## Assignment
Repeat each line of the data below exactly, but skip the pictures.

------------------------------------------------------------

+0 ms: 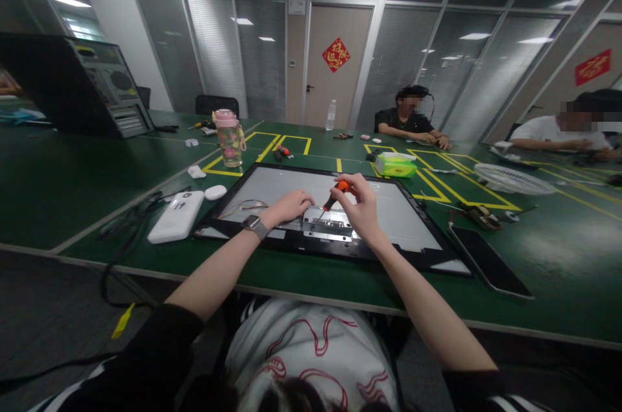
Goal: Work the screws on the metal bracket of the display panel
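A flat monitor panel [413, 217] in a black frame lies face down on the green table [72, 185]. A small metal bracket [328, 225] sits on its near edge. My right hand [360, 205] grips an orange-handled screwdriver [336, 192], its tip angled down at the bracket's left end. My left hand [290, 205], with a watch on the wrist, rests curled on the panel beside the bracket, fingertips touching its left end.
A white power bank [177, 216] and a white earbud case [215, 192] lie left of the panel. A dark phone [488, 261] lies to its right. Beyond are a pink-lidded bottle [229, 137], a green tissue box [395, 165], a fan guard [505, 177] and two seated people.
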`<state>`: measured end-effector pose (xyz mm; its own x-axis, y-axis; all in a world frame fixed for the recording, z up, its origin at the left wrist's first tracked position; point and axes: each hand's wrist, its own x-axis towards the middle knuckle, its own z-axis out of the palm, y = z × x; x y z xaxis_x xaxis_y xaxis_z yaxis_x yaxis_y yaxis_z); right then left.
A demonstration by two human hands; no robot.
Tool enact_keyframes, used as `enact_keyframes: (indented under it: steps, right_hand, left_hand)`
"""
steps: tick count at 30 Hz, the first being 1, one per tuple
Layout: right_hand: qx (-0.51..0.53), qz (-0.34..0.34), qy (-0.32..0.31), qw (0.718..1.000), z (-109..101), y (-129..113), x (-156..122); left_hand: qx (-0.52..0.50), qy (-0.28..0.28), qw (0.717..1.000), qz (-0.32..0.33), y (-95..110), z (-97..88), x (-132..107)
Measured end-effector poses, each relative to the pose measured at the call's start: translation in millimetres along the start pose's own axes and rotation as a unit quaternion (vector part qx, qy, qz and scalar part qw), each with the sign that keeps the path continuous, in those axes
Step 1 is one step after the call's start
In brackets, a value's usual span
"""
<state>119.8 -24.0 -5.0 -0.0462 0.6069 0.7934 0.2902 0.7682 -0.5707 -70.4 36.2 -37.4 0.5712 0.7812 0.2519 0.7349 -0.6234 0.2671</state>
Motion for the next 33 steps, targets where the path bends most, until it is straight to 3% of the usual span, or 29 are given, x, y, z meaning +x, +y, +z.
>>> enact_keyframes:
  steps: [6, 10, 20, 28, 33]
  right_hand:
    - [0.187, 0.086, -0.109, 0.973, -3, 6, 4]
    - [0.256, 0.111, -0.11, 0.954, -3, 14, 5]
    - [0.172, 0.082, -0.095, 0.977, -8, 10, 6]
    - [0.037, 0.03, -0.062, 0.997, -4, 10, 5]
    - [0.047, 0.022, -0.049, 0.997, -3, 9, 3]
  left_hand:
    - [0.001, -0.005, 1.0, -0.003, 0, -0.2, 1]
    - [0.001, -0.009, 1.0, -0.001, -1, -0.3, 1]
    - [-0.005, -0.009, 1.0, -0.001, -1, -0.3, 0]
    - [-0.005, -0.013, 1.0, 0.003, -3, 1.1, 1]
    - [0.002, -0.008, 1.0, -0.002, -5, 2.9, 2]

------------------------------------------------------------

## Answer section
+0 ms: 
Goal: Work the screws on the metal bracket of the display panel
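A flat monitor panel [413, 217] in a black frame lies face down on the green table [72, 185]. A small metal bracket [328, 225] sits on its near edge. My right hand [360, 205] grips an orange-handled screwdriver [336, 192], its tip angled down at the bracket's left end. My left hand [290, 205], with a watch on the wrist, rests curled on the panel beside the bracket, fingertips touching its left end.
A white power bank [177, 216] and a white earbud case [215, 192] lie left of the panel. A dark phone [488, 261] lies to its right. Beyond are a pink-lidded bottle [229, 137], a green tissue box [395, 165], a fan guard [505, 177] and two seated people.
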`<state>`: measured end-effector pose (xyz mm; its own x-axis, y-axis; all in a world frame fixed for the recording, z up, its origin at the left wrist's first tracked position; point and axes: each hand's wrist, its own x-axis towards the middle knuckle, its own z-axis out of the palm, y = z × x; x y z xaxis_x xaxis_y xaxis_z yaxis_x yaxis_y yaxis_z); right then left.
A demonstration by two human hands; no robot.
Tool enact_keyframes, used as `enact_keyframes: (indented under it: steps, right_hand, left_hand)`
"""
steps: tick count at 30 Hz, the first being 1, one per tuple
Layout: right_hand: qx (-0.51..0.53), qz (-0.34..0.34), qy (-0.32..0.31), qw (0.718..1.000), z (-109..101), y (-129..113), x (-156..122); left_hand: qx (-0.52..0.50), qy (-0.28..0.28), qw (0.717..1.000), qz (-0.32..0.33), y (-95..110), z (-97..88), x (-132..107)
Measured end-effector poses, each relative to the pose measured at the call's start: translation in millimetres along the start pose's own axes and rotation as a unit quaternion (vector part qx, qy, qz and scalar part qw), each with the sign that keeps the path continuous, in those axes
Step 1 is one step after the call's start
In brackets, a value's usual span
"""
<state>119.8 -24.0 -5.0 -0.0462 0.6069 0.7934 0.2902 0.7682 -0.5707 -70.4 36.2 -37.4 0.5712 0.7812 0.2519 0.7349 -0.6234 0.2671</state>
Motion for the next 33 steps, targets where the path bends most, until it is straight to 3% of the usual span, or 29 are given, x, y, z meaning +x, +y, +z.
>>> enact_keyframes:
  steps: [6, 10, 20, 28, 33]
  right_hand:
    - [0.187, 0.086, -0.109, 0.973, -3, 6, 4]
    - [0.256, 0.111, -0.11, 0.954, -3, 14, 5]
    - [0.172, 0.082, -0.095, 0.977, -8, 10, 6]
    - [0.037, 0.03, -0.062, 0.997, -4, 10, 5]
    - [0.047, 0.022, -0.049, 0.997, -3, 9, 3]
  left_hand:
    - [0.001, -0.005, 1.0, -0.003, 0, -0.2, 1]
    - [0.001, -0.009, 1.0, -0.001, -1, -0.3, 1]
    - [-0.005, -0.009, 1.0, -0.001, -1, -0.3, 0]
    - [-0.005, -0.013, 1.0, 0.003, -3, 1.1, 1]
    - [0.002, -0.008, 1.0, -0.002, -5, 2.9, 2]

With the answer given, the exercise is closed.